Três poemas de Marco Aurélio de Souza
(Portinari, reprodução)
O poeta brasileiro
Pablo Neruda descascou a humanidade
Escalando paredões andinos
Até chegar ao cume dos poemas
Quando no Chile teve a voz
Silenciada
Kaváfis, o heleno,
Obsessivo pela Grécia ancestral
Observou a imensidão mediterrânea
Com os olhos marejados de quem conquista
A eternidade por meio da volúpia
Também Rimbaud e Baudelaire
Puderam falar em sua França
Desde bulevares e cafés iluminados
Capturando versos à sujeira
De miseráveis sem glamour
O maior entre os russos
Matou-se ainda jovem, mas antes
Maiakóvski cantou aos operários
De todo o mundo, a começar
Pelos que bem compreendiam
Os desígnios da Revolução
Ai de ti, grande poeta brasileiro,
Com que tristeza há de falar junto ao teu povo
Se nem sequer conheces bem tua nação –
Este país em que se fala de justiça
Na mesma língua em que se nega a escravidão?
O gigante acordou
Na madrugada o grito agudo dos pneus
Levanta o mendigo da calçada
Que em desnorteio recebe
Um par de ovos na cabeça
Vê na esquina a camionete
Em retirada
Cheia de rapazes
E pensa que podia ser pior
Quando consegue outra vez
Pegar no sono
Os pesadelos lhe perturbam
: sonha com monstros do dia-a-dia
Tendo espasmos ao relembrar
Que o gigante acordou
Naquele tempo é que o mundo era bom
Naquele tempo da Mesopotâmia, sim,
Naquele tempo tão sofrido
É que o mundo era bom.
Lá quando os rios eram domados
Por homens corajosos, de valor,
E desde cedo toda a gente humilde
Aprendia nas lides a lição
Não do peixe,
Mas sim da pescaria.
Na Mesopotâmia, sim, naquele tempo,
Bandido e traficante não tinham vez.
Olho por olho, dente por dente:
Nunca na história houve outro código melhor.

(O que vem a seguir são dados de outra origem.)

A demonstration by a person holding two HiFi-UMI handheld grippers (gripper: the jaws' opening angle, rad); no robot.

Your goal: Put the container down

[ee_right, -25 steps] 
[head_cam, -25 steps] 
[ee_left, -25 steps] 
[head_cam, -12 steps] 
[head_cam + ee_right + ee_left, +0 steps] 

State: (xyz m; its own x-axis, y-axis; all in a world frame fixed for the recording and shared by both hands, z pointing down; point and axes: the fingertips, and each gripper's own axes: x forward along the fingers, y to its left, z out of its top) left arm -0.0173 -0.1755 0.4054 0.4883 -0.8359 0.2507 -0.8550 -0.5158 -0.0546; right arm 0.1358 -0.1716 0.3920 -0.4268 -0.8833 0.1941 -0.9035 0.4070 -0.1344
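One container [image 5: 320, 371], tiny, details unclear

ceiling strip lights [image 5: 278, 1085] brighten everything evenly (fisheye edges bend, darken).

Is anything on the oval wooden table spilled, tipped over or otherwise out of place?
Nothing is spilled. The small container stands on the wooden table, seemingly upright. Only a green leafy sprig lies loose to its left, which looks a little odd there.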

Decerto que as ruas eram tranquilas
E as famílias jamais seriam importunadas
Com ideologias de gênero ou LGBT –
Se bem que ignorassem Cristo,
Seus governantes jamais seriam acusados
De faltar com a religião.
Havia escravidão.
Sim, nada no mundo é perfeito.
Mas lá se ergueram grandes obras
De engenharia
Sem qualquer dúvida ou indício
De ilícito
Ou de desvio ao longo da
Licitação.
E se o povo era pobre, além de analfabeto,
Forçoso lembrar que
Antes da Mesopotâmia
Quando o estado
E a escrita
E o comércio
E o que chamamos hoje
Civilização
Sequer existiam
A vida era um inferno bem pior.
Mas se o trabalho na colheita não lhe agrada
Que vá em frente e enfrente
O deserto
Ou se acostume à selva cheia
De animais,
Só não critique aquele tempo
Tão ordeiro
Quando as pessoas tinham fé
E algum respeito –
Pois na Mesopotâmia, sim,
Naquele tempo é que o mundo era bom.
Marco Aurélio de Souza nasceu em Rio Negro, Paraná, no ano de 1989. É autor dos
livros Assombro Zen (poemas, 2020), Os touros de Basã (contos, 2019), Anjo Voraz
(poemas, 2018), Travessia (poemas, 2017), Conexões Perigosas (romance, 2014) e
O Intruso (romance, 2013). Publicado em diversos periódicos e antologias, integra
a coletânea de jovens contistas 15 formas breves, editada pela Biblioteca Pública do
Paraná. Graduado em História (UEPG), mestre em Linguagem, Identidade e
Subjetividade (UEPG) e doutor em Estudos Literários (UFPR), atualmente, é
professor na rede pública de educação. Atua como editor no selo Olaria Cartonera e
mantém a página de crítica de poesia contemporânea O Pulso – decálogos sobre a
poesia viva. Vive em Ponta Grossa/PR.